Ich hab das auch schon mit der CoDeSys 3.5 bei einem Kollegen gemacht. Klappt wunderbar und ist auch nicht so kompliziert einzurichten.

Brauchst halt die CoDeSys Lizenz für den RPi die Single core hat zu den Zeitpunkt 50 Euro gekostet. Es gibt auch eine Demo Version.

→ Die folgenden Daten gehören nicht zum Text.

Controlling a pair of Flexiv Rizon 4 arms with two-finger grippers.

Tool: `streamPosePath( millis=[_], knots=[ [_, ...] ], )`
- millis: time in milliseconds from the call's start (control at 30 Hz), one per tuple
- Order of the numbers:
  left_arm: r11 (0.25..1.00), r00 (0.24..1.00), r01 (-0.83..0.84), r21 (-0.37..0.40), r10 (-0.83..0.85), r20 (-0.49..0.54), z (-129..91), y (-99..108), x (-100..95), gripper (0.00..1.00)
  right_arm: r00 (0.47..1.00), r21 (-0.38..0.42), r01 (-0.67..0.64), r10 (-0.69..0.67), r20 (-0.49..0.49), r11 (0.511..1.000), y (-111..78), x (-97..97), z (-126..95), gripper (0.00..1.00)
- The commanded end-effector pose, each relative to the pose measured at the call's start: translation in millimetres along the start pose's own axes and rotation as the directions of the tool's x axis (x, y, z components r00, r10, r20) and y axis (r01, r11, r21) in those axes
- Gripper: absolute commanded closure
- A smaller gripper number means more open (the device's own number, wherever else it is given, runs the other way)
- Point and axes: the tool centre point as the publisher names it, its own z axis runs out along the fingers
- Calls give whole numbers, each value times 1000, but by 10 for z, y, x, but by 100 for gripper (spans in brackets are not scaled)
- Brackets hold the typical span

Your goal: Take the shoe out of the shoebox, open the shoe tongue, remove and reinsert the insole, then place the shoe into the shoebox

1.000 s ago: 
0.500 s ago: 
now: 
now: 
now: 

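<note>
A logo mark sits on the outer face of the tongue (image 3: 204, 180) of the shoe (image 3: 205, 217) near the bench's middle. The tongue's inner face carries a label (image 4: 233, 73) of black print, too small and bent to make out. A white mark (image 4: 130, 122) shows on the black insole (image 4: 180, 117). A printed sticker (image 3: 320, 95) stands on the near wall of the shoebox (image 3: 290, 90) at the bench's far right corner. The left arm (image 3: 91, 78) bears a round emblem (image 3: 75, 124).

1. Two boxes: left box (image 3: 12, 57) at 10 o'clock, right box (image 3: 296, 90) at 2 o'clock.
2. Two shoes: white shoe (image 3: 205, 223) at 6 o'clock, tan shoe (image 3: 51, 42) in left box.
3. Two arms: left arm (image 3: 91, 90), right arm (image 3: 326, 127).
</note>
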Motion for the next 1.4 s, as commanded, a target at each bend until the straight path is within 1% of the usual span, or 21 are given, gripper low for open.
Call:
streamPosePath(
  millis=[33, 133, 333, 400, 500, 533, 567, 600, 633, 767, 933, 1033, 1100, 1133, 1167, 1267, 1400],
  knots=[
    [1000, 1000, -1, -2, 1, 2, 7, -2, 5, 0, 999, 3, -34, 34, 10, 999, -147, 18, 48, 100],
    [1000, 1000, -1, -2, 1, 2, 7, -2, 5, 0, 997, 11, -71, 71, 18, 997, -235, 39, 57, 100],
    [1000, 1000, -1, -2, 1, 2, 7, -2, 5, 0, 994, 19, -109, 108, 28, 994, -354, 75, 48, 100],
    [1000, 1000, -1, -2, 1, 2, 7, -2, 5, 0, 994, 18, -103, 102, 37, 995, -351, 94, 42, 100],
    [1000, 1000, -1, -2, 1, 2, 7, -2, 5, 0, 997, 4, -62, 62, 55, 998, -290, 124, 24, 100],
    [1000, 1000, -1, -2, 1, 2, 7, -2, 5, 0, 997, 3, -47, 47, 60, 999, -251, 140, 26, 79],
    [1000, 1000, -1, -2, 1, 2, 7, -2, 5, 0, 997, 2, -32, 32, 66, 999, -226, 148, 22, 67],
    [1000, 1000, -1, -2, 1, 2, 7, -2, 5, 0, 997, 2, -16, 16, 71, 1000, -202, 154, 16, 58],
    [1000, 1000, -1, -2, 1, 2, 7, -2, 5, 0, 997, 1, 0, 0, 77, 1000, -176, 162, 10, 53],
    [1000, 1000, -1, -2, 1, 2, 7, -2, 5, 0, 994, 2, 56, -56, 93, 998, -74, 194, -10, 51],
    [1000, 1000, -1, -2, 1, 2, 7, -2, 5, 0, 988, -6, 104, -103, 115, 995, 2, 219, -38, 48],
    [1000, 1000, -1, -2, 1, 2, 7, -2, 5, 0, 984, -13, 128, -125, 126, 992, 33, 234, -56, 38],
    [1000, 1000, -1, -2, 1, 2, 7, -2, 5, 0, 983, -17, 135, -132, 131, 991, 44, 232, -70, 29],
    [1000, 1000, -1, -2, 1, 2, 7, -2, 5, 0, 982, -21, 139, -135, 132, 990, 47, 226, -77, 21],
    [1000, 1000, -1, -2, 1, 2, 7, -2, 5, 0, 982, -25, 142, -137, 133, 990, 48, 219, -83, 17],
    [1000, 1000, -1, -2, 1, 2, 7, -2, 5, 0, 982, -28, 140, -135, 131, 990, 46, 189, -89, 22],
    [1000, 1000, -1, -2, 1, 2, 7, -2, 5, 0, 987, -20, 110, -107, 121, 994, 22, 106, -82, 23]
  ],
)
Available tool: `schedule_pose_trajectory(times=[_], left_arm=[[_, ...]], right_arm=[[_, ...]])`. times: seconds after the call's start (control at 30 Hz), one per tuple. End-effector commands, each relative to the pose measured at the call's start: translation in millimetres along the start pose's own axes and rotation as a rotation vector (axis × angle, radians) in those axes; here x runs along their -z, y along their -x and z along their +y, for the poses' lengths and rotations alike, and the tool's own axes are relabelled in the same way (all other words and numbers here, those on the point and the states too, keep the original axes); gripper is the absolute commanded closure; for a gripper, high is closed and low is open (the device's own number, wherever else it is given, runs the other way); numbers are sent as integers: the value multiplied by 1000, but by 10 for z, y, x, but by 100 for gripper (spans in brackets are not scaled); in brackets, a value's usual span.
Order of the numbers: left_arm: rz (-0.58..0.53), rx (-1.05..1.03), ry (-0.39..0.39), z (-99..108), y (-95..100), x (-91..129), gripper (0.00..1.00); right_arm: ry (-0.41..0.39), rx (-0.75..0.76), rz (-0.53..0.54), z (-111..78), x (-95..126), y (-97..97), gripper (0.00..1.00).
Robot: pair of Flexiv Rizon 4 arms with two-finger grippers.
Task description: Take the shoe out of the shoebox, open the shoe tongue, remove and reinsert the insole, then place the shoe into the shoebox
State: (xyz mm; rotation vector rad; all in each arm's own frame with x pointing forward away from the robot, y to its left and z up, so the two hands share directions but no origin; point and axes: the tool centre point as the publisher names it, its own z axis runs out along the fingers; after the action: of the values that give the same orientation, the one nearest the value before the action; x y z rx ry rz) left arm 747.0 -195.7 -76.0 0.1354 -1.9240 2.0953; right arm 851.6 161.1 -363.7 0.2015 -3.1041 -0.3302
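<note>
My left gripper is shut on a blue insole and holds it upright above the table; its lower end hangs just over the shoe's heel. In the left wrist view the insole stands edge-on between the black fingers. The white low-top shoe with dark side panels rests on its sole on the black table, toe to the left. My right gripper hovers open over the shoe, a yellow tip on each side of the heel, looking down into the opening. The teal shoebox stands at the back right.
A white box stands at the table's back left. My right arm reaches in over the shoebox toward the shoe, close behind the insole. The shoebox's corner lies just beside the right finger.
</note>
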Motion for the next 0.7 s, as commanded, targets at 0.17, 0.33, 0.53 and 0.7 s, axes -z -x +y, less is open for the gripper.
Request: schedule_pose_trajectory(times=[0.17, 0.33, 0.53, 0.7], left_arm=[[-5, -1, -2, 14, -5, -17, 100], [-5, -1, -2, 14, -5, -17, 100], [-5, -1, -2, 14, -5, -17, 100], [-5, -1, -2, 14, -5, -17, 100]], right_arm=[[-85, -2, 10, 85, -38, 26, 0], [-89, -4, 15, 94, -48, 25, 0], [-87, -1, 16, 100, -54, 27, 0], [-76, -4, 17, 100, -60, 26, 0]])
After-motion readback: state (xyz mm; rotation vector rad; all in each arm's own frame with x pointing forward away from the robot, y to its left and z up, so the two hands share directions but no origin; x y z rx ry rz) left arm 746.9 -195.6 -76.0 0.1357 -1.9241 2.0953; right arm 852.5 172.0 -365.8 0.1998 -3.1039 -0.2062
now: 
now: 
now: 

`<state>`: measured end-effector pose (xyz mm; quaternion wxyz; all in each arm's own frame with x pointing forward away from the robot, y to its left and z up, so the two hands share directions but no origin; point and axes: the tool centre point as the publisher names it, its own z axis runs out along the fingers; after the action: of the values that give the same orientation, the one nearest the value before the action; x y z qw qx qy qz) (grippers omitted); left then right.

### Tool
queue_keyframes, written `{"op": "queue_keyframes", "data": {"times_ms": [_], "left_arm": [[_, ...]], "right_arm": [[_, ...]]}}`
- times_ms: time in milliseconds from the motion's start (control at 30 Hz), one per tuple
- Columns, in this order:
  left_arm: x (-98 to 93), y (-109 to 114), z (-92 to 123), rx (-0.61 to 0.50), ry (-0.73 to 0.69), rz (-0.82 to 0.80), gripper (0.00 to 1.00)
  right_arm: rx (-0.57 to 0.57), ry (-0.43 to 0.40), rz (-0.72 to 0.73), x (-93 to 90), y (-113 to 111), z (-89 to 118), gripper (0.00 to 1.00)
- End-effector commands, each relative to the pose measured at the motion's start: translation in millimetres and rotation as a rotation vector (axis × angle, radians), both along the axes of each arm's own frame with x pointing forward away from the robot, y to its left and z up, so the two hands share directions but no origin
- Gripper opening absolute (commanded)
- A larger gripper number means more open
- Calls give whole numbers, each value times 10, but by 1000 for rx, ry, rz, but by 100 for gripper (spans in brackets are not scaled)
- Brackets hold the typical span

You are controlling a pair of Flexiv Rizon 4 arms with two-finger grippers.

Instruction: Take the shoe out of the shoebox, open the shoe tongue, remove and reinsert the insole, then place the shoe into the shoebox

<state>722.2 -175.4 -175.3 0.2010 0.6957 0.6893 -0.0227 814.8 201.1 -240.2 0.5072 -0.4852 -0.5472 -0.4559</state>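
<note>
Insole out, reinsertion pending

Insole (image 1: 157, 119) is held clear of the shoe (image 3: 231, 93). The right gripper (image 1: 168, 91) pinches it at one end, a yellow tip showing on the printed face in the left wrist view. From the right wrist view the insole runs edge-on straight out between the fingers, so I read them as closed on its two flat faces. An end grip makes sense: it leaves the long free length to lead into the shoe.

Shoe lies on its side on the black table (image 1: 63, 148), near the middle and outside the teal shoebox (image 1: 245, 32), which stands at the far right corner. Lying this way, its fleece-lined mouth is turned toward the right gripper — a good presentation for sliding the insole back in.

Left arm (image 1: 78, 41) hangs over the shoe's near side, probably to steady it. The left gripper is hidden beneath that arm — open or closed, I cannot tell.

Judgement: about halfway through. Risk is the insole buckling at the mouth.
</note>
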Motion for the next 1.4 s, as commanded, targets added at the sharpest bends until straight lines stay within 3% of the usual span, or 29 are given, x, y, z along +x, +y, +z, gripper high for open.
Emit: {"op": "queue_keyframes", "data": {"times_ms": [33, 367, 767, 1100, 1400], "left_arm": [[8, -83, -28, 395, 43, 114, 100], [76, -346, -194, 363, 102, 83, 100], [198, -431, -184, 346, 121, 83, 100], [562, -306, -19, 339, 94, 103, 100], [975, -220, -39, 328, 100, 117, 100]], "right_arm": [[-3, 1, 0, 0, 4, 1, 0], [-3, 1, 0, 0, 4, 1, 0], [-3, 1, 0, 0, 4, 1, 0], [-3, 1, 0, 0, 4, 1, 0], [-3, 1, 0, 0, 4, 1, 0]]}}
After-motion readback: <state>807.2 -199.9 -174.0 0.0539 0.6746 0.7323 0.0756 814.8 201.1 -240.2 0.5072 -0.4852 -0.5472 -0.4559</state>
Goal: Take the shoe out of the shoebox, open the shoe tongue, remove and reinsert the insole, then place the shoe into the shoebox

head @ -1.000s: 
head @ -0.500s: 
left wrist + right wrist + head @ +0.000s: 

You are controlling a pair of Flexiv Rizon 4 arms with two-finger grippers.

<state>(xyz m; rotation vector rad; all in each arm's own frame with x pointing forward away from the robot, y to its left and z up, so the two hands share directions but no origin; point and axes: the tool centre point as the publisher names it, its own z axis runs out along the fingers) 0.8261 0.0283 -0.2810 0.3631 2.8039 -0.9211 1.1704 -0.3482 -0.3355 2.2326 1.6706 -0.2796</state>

Dabei geht es der RPi glaub ich nach einer Stunde in den Stopp und muss wieder gestartet werden.

Gruß

Mavorkit

Gesendet von meinem SM-G950F mit Tapatalk


----------



## XX5198 (29 März 2020)

Um ehrlich zu sein wusste ich das nicht. 
Aber Danke für den Tipp.
Denke aber, dass ich nicht auf Codesy sondern Python setzen werde, da flexibler.


----------



## Blockmove (29 März 2020)

XX5198 schrieb:


> Hallo und danke für die Antwort.
> Ich wollte einfach Raspian bzw Python auf dem Pi nutzen.
> Möchte zB die Impulse von Strom und Gaszähler erfassen und mit dem Pi weiter auswerten. Programmiere im Moment mit Codesys 2.3 und Python wäre da natürlich aktueller.



Manche müssen das Rad immer neu erfinden 
Schau dir mal Node Red, ioBroker, OpenHab, Home Assist, u.s.w.
Es gibt unzählige gute Software für Homeautomation.
Für Verbrauchswerte ist z.B. InfluxDB und Grafana Klasse.


----------



## XX5198 (29 März 2020)

Blockmove schrieb:


> Manche müssen das Rad immer neu erfinden
> Schau dir mal Node Red, ioBroker, OpenHab, Home Assist, u.s.w.
> Es gibt unzählige gute Software für Homeautomation.
> Für Verbrauchswerte ist z.B. InfluxDB und Grafana Klasse.



Das kann ich mir ja alles angucken, danke 
Es ging ja erstmal nur darum ob es überhaupt möglich ist was ich vor habe. Und eben weil es so viel für den Pi /Python gibt möchte ich da das nutzen.


----------